Re: Squid 3.2 performance question from Alex Rousskov on 2012-03-19 (squid-dev)

From: Alex Rousskov <rousskov_at_measurement-factory.com>
Date: Mon, 19 Mar 2012 23:26:15 -0600

On 03/18/2012 11:07 PM, Amos Jeffries wrote:
> On 13/03/2012 10:14 p.m., Alexander Komyagin wrote:
>> Hello. We're now trying to give a chance to the new Squid 3.2 on our
>> server, mainly because of it's SMP feature. But our tests are showing
>> that 3.2 (3.2.0.14 and 3.2.0.16 were tested) performance is noticeably
>> lower than 3.1 (3.1.15).
>>
>> We're using "httperf --client=0/1 --hog --server x.x.x.x --rate=100
>> --num-conns=1000 --timeout=5 --num-calls=10" for testing. And for 3.2
>> it's showing about 140 client timeouts (from 1000), while for 3.1 there
>> are no errors at all.
>>
>> Different workers numbers were checked (1,2,4), but results are still
>> the same -- completely unchanged -- which is rather _strange_, since as
>> far as I know (by squid website and source browsing), in our
>> configuration workers shall NOT share anything but one listening socket
>> (y.y.y.y:3128).
>> More than that, CPU use is _only_ about 20% per worker (2 CPU's - 2
>> workers), vmstat reports no high memory consumption and iostat reports
>> 0% on iowait.
>>
>> Also according to logs, that clients timeouts are caused by some of new
>> connections not being spotted and accepted as well (not gone through
>> doAccept() routine from TcpAcceptor.cc).
>
> That is sounding very much like a kernel issue, or TCP accept rate
> limiting issue.

Why would Squid v3.1 results differ from single-worker Squid v3.2
results then?

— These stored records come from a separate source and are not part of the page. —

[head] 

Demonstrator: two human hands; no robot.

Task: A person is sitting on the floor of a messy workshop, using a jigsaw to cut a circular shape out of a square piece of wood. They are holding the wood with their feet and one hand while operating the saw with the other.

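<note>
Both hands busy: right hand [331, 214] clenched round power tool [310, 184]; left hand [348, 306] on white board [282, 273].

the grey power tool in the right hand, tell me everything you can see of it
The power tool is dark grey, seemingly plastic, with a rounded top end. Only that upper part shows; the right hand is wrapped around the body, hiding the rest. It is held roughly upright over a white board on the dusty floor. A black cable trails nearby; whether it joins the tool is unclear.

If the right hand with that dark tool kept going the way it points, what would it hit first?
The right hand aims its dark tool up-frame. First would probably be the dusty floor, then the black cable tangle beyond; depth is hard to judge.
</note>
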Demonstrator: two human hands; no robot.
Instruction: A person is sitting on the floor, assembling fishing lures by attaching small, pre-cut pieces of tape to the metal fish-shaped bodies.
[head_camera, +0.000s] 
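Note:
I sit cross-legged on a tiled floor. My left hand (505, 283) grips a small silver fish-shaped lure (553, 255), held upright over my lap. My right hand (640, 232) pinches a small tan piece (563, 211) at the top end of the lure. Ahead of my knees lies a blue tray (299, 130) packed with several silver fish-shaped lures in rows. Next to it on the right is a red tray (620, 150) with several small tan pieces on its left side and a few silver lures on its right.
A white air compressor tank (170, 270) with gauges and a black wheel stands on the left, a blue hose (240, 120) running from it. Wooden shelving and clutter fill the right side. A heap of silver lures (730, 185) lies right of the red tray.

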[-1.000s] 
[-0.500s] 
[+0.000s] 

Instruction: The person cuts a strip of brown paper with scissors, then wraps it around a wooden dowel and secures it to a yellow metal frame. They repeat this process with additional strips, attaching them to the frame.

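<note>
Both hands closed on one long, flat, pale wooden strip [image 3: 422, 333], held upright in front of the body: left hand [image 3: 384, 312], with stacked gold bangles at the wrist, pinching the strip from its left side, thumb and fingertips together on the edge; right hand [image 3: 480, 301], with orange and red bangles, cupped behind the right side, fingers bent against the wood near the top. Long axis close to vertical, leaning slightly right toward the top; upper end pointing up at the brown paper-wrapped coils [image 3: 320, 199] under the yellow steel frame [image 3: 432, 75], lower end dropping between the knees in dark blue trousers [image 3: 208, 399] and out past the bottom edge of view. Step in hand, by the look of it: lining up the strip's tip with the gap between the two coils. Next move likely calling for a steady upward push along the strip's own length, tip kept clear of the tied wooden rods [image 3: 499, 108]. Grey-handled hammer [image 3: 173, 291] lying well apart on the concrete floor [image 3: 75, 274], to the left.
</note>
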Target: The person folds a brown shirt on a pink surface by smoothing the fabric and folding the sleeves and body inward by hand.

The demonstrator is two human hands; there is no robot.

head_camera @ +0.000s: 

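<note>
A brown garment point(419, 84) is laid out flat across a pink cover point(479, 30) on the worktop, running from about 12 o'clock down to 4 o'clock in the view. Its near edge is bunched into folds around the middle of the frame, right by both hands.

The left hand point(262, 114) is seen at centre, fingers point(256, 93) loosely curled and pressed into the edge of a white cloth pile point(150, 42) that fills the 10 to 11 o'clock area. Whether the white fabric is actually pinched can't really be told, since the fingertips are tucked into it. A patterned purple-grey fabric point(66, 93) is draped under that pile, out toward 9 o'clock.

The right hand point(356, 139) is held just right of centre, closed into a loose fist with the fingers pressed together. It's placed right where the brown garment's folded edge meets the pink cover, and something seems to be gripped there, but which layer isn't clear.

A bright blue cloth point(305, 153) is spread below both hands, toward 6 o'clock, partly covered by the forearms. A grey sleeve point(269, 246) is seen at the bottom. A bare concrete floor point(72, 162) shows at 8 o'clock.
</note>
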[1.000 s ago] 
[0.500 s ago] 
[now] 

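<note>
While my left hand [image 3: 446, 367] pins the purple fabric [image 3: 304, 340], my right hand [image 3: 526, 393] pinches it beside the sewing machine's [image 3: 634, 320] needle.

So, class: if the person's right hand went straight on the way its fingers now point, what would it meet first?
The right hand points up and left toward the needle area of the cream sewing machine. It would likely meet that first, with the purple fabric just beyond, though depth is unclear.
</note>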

I assume both v3.1 and v3.2 use the same kernel and the
same OS configuration (including ulibc).

> Once a TCP connection is picked up by oldAccept() in the doAccept()
> sequence the results can be attributed to Squid, but if they never
> actually arrive there something is wrong at a deeper level down around
> the TCP stack or sockets libraries.

> So from your results I conclude that one worker grabbed almost all the
> traffic and responded OK. But there is insufficient data about the
> interesting part of the traffic. What was going on there? which kid
> serviced it?

I agree that making one of the workers super fast essentially
invalidates the test (unless you do the same to v3.1 too, but then you
just removed or scaled up the problem so it may not be the best test
direction anyway).

My recommendation is to use a single v3.2 worker for now and figure out
why a single v3.2 worker is dropping or ignoring connections when v3.1
does not. There could be bugs in the new accept code that we need to
fix. Use no-daemon mode for both versions.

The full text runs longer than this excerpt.